### Your assignment
Return the complete listing exactly as it reads, with each picture removed.

### Input data
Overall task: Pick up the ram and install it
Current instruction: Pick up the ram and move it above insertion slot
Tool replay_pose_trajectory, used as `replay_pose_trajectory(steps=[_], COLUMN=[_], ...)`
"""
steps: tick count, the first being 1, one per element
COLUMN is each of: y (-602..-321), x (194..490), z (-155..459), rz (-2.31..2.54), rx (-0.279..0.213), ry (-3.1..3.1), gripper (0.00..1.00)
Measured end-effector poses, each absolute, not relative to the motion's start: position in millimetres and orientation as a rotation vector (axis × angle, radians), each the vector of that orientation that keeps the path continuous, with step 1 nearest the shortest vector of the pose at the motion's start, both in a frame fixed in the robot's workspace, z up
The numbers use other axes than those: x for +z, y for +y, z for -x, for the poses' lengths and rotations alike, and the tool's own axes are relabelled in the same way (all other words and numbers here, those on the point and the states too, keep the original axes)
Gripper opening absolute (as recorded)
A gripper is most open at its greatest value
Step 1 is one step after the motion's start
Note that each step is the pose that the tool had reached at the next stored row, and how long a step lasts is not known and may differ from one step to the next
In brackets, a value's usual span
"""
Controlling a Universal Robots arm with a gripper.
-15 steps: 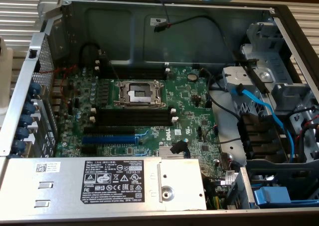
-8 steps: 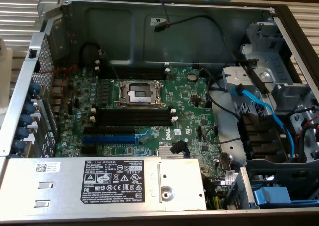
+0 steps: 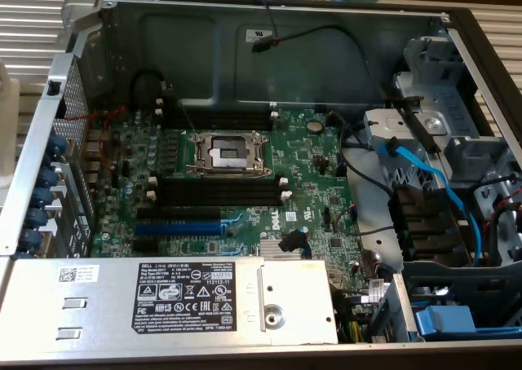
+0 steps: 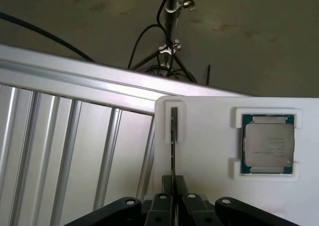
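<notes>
The ram point(image 4: 173, 136) stands on edge in a narrow slot of a white holder point(image 4: 209, 166), so I see it as a thin dark strip. My gripper point(image 4: 173, 187) is over its near end, and the two black fingers point(image 4: 162, 203) are pressed together with the stick between them. In the exterior view the open computer case lies flat. Its long black memory slots point(image 3: 218, 192) with white end clips sit just in front of the CPU socket point(image 3: 228, 152) on the green motherboard point(image 3: 318, 199).
A processor chip point(image 4: 267, 144) rests in another pocket of the white holder. A ribbed aluminium surface point(image 4: 65, 151) lies beside the holder. In the case are a blue slot point(image 3: 178, 223), the power supply point(image 3: 188, 301), drive cages point(image 3: 432, 134) and loose cables point(image 3: 424, 182).
</notes>
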State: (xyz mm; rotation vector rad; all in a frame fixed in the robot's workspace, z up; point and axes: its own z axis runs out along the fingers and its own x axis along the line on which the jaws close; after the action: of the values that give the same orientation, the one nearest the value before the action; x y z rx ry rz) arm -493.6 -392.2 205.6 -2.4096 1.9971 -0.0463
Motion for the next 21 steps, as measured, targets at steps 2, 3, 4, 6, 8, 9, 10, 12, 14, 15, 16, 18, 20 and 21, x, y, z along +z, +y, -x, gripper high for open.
replay_pose_trajectory(steps=[2,3,4,6,8,9,10,12,14,15,16,18,20,21], y=[-392,-392,-392,-391,-391,-391,-390,-390,-389,-389,-388,-386,-383,-381], x=[208,210,211,214,218,220,223,228,232,234,236,240,243,245], z=[494,494,494,494,494,494,494,494,494,494,494,494,494,494], rz=[2.410,2.411,2.411,2.412,2.412,2.413,2.413,2.414,2.415,2.416,2.416,2.417,2.418,2.418], rx=[-0.044,-0.043,-0.043,-0.041,-0.040,-0.039,-0.038,-0.036,-0.033,-0.032,-0.030,-0.028,-0.027,-0.026], ry=[1.998,1.998,1.998,1.999,1.999,1.999,2.000,2.001,2.001,2.002,2.002,2.003,2.004,2.004], gripper=[0.13,0.13,0.13,0.13,0.13,0.13,0.13,0.13,0.13,0.13,0.13,0.13,0.13,0.13])
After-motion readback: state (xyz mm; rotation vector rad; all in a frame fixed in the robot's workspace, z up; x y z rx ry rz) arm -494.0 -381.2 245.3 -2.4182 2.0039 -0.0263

### Written solution
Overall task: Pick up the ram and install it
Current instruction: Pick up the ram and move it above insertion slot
Tool replay_pose_trajectory, used as `replay_pose_trajectory(steps=[_], COLUMN=[_], ...)`
"""
steps: tick count, the first being 1, one per element
COLUMN is each of: y (-602..-321), x (194..490), z (-155..459), rz (-2.31..2.54), rx (-0.279..0.213), ry (-3.1..3.1), gripper (0.00..1.00)
Measured end-effector poses, each absolute, not relative to the motion's start: position in millimetres and orientation as a rotation vector (axis × angle, radians), each the vector of that orientation that keeps the path continuous, with step 1 nearest the shortest vector of the pose at the motion's start, both in a frame fixed in the robot's workspace, z up
The numbers use other axes than those: x for +z, y for +y, z for -x, for the poses' lengths and rotations alike, and the tool's own axes are relabelled in the same way (all other words and numbers here, those on the point and the states too, keep the original axes)
Gripper opening absolute (as recorded)
A gripper is most open at its greatest value
Step 1 is one step after the motion's start
Note that each step is the pose that the tool had reached at the next stored row, and how long a step lasts is not known and may differ from one step to the next
In brackets, a value's usual span
"""
Controlling a Universal Robots arm with a gripper.
-15 steps: 
-8 steps: 
+0 steps: 
+0 steps: 
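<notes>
The ram point(image 4: 173, 136) stands on edge in a narrow slot of a white holder point(image 4: 209, 166), so I see it as a thin dark strip. My gripper point(image 4: 173, 187) is over its near end, and the two black fingers point(image 4: 162, 203) are pressed together with the stick between them. In the exterior view the open computer case lies flat. Its long black memory slots point(image 3: 218, 192) with white end clips sit just in front of the CPU socket point(image 3: 228, 152) on the green motherboard point(image 3: 318, 199).
A processor chip point(image 4: 267, 144) rests in another pocket of the white holder. A ribbed aluminium surface point(image 4: 65, 151) lies beside the holder. In the case are a blue slot point(image 3: 178, 223), the power supply point(image 3: 188, 301), drive cages point(image 3: 432, 134) and loose cables point(image 3: 424, 182).
</notes>
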State: (xyz mm; rotation vector rad; all in a frame fixed in the robot's workspace, z up; point and axes: its own z axis runs out along the fingers and its own x axis along the line on which the jaws close; after the action: of the values that give the same orientation, the one nearest the value before the action; x y z rx ry rz) arm -493.6 -392.2 205.6 -2.4096 1.9971 -0.0463
Motion for the next 21 steps, as measured, targets at steps 2, 3, 4, 6, 8, 9, 10, 12, 14, 15, 16, 18, 20 and 21, x, y, z along +z, +y, -x, gripper high for open.
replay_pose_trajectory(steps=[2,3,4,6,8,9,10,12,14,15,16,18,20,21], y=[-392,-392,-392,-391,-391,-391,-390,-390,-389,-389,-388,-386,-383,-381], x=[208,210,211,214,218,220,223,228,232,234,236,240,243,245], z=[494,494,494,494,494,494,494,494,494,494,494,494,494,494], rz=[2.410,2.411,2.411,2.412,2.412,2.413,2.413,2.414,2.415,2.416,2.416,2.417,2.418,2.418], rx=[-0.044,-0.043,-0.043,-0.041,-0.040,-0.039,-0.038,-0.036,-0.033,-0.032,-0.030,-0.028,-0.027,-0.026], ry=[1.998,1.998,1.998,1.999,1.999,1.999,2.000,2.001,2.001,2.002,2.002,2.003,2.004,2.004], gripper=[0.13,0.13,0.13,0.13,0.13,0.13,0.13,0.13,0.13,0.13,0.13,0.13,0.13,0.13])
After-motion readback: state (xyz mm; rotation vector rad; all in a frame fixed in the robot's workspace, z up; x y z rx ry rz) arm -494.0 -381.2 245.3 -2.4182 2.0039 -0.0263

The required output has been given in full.